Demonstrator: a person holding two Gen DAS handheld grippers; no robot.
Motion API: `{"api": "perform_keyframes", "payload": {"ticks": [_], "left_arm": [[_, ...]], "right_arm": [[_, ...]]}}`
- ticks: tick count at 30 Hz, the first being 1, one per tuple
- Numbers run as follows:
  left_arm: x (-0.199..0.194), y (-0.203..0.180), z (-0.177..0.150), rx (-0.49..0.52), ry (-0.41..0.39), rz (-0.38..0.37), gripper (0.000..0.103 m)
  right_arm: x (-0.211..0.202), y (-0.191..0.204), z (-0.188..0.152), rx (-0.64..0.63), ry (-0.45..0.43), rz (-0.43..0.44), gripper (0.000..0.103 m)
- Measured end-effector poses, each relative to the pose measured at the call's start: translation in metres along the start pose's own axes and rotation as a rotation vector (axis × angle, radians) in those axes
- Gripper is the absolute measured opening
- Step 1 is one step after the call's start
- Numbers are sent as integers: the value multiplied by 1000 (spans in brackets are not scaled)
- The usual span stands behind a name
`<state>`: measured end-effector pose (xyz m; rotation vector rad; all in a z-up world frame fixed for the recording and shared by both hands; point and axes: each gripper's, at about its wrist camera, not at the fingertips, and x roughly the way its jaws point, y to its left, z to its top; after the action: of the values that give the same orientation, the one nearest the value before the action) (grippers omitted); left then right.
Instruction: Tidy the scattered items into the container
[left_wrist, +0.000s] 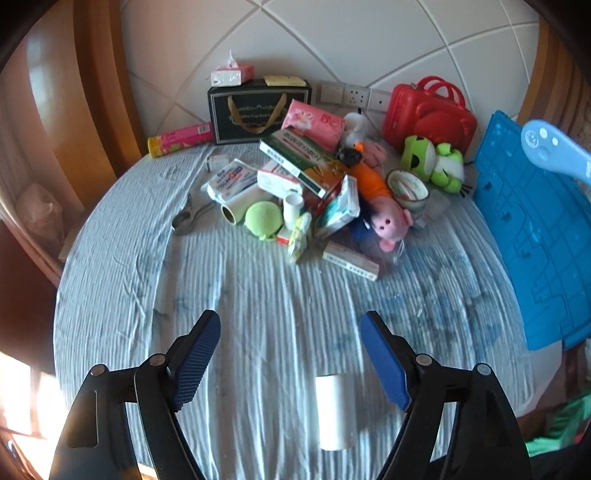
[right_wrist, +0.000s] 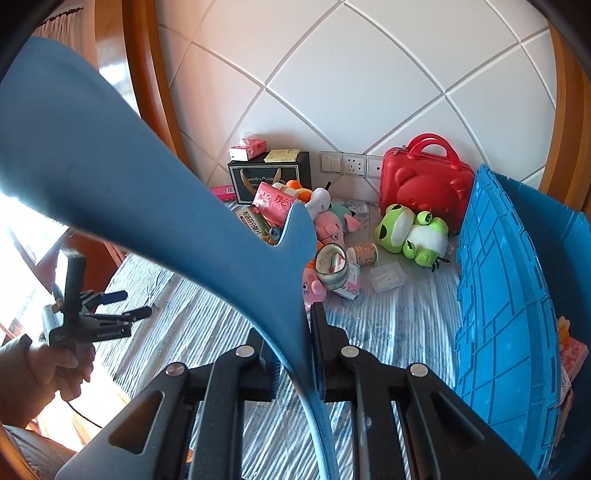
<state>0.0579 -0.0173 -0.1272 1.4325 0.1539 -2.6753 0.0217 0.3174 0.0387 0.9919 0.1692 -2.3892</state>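
My left gripper (left_wrist: 290, 360) is wide open and holds nothing, low in the frame above the bed (left_wrist: 258, 295). A white roll (left_wrist: 334, 411) lies between its fingers. My right gripper (right_wrist: 295, 354) squeezes a blue paddle (right_wrist: 110, 173). The blue bin (right_wrist: 517, 314) stands at the right edge.

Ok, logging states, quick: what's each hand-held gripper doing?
Left hand-held gripper: open, empty.
Right hand-held gripper: closed on the blue shoehorn.
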Motion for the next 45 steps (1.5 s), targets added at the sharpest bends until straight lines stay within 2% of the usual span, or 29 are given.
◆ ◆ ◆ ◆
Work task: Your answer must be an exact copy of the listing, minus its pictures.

Exercise answer:
Demonstrator: a person holding two Gen DAS handheld grippers; no robot.
Motion API: `{"api": "perform_keyframes", "payload": {"ticks": [_], "left_arm": [[_, ...]], "right_arm": [[_, ...]]}}`
- ticks: tick count at 30 Hz, the first being 1, one per tuple
- Numbers run as follows:
  left_arm: x (-0.199..0.194), y (-0.203..0.180), z (-0.177..0.150), rx (-0.49..0.52), ry (-0.41..0.39), rz (-0.38..0.37), gripper (0.000..0.103 m)
  right_arm: x (-0.211..0.202), y (-0.191..0.204), z (-0.188..0.152), rx (-0.64..0.63), ry (-0.45..0.43), rz (-0.43..0.44), gripper (0.000..0.103 m)
- Measured end-effector poses, each relative to the pose measured at the call's start: translation in metres along the start pose's own axes and rotation as a rotation vector (axis × angle, radians) in those axes
- Gripper is the absolute measured opening
- Step 1 is one step after the call's start
- Numbers are sent as integers: the value multiplied by 1000 (spans in brackets are not scaled)
- The usual span stands behind a name
`<state>`: measured end-effector pose (xyz m; rotation vector rad; all in a z-up world frame fixed for the recording and shared by both hands; point and axes: each gripper's, at about its wrist camera, not at the fingertips, and x roughly the way its jaws point, y to its left, z to its top; after the action: of the values that give the same orientation, the one nearest the value before the action) (grippers omitted); left then right.
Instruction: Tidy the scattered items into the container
[left_wrist, +0.000s] 
[right_wrist, +0.000s] 
<state>0.0579 -0.0173 -0.1272 1.4325 0.1539 -2.6753 0.0217 0.3174 0.0387 0.9919 0.1692 -2.3892</state>
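My left gripper (left_wrist: 290, 360) is wide open and holds nothing, low in the frame above the bed (left_wrist: 258, 295). A white roll (left_wrist: 334, 411) lies between its fingers. My right gripper (right_wrist: 295, 354) squeezes a blue paddle (right_wrist: 110, 173). The blue bin (right_wrist: 517, 314) stands at the right edge.

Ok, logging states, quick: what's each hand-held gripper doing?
Left hand-held gripper: open, empty.
Right hand-held gripper: closed on the blue shoehorn.
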Motion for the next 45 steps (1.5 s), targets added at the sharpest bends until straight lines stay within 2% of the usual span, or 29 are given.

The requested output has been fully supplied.